This is part 3 of a six-part series of posts that will examine Anglo-Muhammadan law in the courts of British India.
Case 2: Non-Application of Islamic Law through “Justice, Equity and Good Conscience:” Inheritance of Minors
Source: Indian Law Reports: Allahabad Series, Volume I
Classification: Muhammadan Law—Inheritance—Minor—Justice, Equity and Good Conscience—Act VI of 1871 (Bengal Civil Courts’ Act)
Summary: “Held, being in possession of a certain real property on her own account, and on account of her nephew and niece, minors, of whose persons and property she had assumed charge in the capacity as guardian, sold the property in good faith and for valuable consideration, in order to liquidate ancestral debts, and for other necessary purposes and wants of herself and the minors. Held that, under Muhammadan law and according to justice, equity and good conscience, the sales were binding on the minors.”
Presiding: Justice Spankie and Justice Oldfield
Brief Summary of the Case: The plaintiffs in the case were the son and daughter of Najib Hussain who died in 1857. Given that the children were minors and the mother had passed earlier, guardianship over the two children was assumed by their paternal aunt Husaini Bibi. The father, along with his sister, Husaini Bibi, had in their possession a house they inherited from their father and shares of land in six villages. After the passing of the father, Husaini Bibi sold the house to her paternal uncle, and the land in the six villages to her cousins, all of whom are defendants in this suit. Husaini Bibi justified the sales in order to “liquidate ancestral debt and for the benefit of the plaintiff.” Once the minors came of age, they contested the selling of their inheritance and brought suit against their aunt. The court of first instance dismissed the case by “holding that under Muhammadan law and according to justice, equity and good conscience, the sales were binding on the plaintiffs.” The plaintiffs appealed to the lower appellate court and received the same ruling, and the case was forwarded to the High Court on special appeal.
In the High Court, the argument constructed by the plaintiffs was on the basis of guardianship. They argued that Husaini Bibi was not their legal guardian and therefore had no power to make contracts involving their property.
The Ruling: As for the argument that Husaini Bibi is not the legal guardian of the children, the High Court refused to accept this argument as it was not raised in the court of first instance or the lower appellate court. The High Court took issue with the fact that the plaintiffs were not concerned with paying their portion of the ancestral debt, nor did they claim responsibility for it. The judges noted that they were not entirely clear what the laws of Anglo-Muhammadan law are on this particular case, so the circumstances of the case must be further analyzed.

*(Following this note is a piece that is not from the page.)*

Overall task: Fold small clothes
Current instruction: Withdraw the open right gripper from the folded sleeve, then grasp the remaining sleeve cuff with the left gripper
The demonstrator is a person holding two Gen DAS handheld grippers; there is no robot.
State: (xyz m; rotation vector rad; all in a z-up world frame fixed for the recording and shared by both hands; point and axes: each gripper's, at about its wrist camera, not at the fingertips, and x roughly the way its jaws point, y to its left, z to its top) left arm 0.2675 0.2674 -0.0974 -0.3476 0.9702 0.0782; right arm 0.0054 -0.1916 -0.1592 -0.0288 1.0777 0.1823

When looking at the case more closely, Justice Spankie noted that while questions of inheritance fall under the remit of Anglo-Muhammadan law, there are a series of other matters to consider in this case. First, Husaini Bibi was not merely acting as a guardian, but was also one of the heirs of her brother’s property. Second, her decision to satisfy her brother’s debtors was required by law. Third, she did not sell the property right away, but after five years when the debts could not be satisfied in another way. Fourth, she used the remaining money from the sales to raise and maintain the children. Fifth, all of her transactions were public. On this basis, the judge held “under these circumstances we agree with the lower appellate Court that the Muhammadan law and principles of equity and justice are binding on the plaintiffs, who have not in their petition of plaint assigned any reason or grounds for repudiating the act of Musammat Husaini.” The High Court therefore upheld the opinion of the lower court, but from the decision it is not entirely clear what elements of Anglo-Muhammadan law they are considering.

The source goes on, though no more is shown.